US power sector is already halfway to the EPA’s 2030 carbon cap
By Gerard Wynn
New U.S. regulation of carbon emissions from coal-fired power plants amounted to “crumbs”, given the urgency of the climate problem, said veteran climate scientist James Hansen.
Earlier this month, the U.S. Environmental Protection Agency (EPA) proposed a cap on power sector carbon emisisons, to 30% below 2005 levels in 2030.
US President Barack Obama is trying to regulate carbon emissions via the EPA, by-passing Congress.
That is after he failed to win support five years ago for a proposed climate bill, losing out to Republicans over the feared impact on energy prices in the teeth of the financial crisis.
But the EPA ruling was inadequate, argued Hansen, a veteran climate scientist who stepped down from NASA’s Goddard Institute for Space Studies last year.
Hansen is now an adjunct professor at the Department of Earth and Environmental Sciences at Columbia University.
“President Obama had an opportunity when first elected, when his party had control of Congress, when he had 70% approval rating, when the country expected him to lead,” said Hansen, in his latest post on the Columbia University website.
“That was the time he should have explained to the public that we must have a rising price on carbon emissions, it would increase the price of fuel at the pump, but if all the money went to the public it would spur the economy.”
“Why is Obama reduced to fighting for carbon crumbs via regulations? The next Presidency will be a new opportunity, but this time groundwork must be done.”
Hansen has long argued for a national “carbon fee and dividend” approach to emissions regulation, rather than the cap and trade approach which Obama attempted, and failed to win support for, in 2009.

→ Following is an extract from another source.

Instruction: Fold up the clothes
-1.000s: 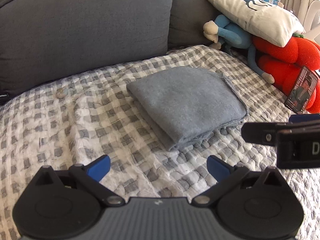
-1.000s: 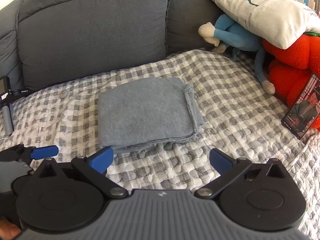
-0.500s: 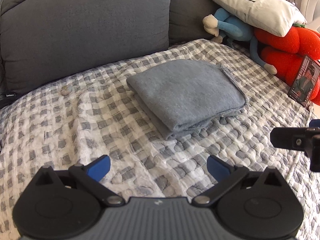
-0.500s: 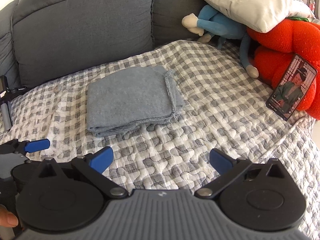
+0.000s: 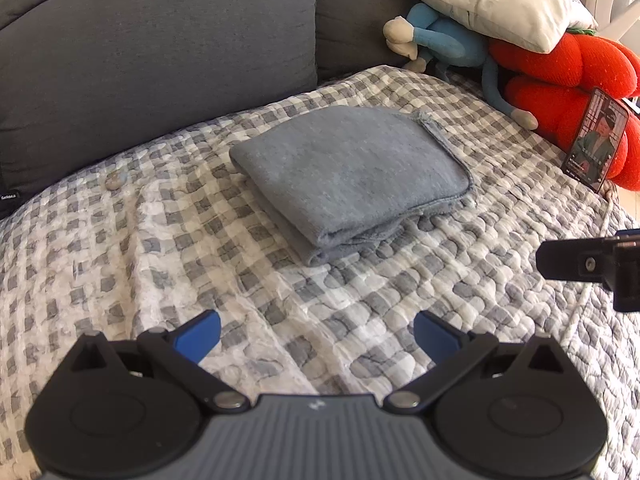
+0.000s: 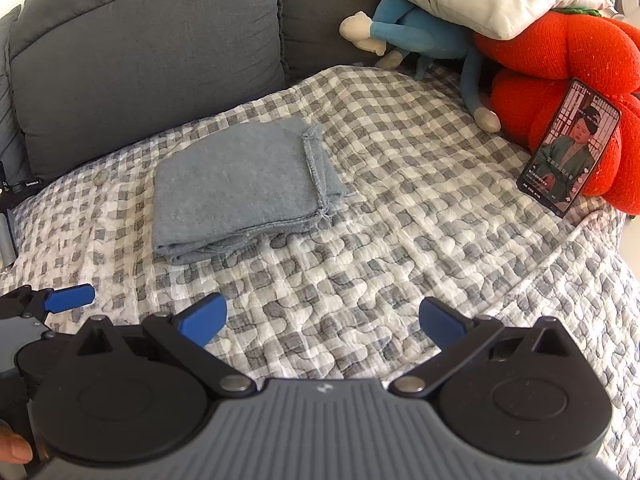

Hansen’s preferred approach would see an upstream tax on the carbon content of fossil fuels, the cost of which energy companies would pass to consumers. Such energy costs would be cancelled out, however, by the revenues of the tax, which would be paid entirely in equal amounts to all U.S. residents.
Hansen preferred that approach to cap and trade, which is rather cumbersome as it involves creating an entirely new, articifial market in emissions permits.
In its ruling announced earlier this month, the EPA gave states a flexible approach to meeting the carbon cap, for example by cutting energy demand or tweaking their energy supply mix.
Analysis of carbon emissions since 2005 shows that US power sector emissions have already fallen by 15%, halfway towards the EPA’s 2030 target with a decade and a half to go.
In addition, even without the proposed ruling, almost all the expected power plant closures in the next few years would be coal, the most carbon emitting form of power generation, because these were the oldest and due for retirement.
That raises the question what extra difference the EPA rule will make.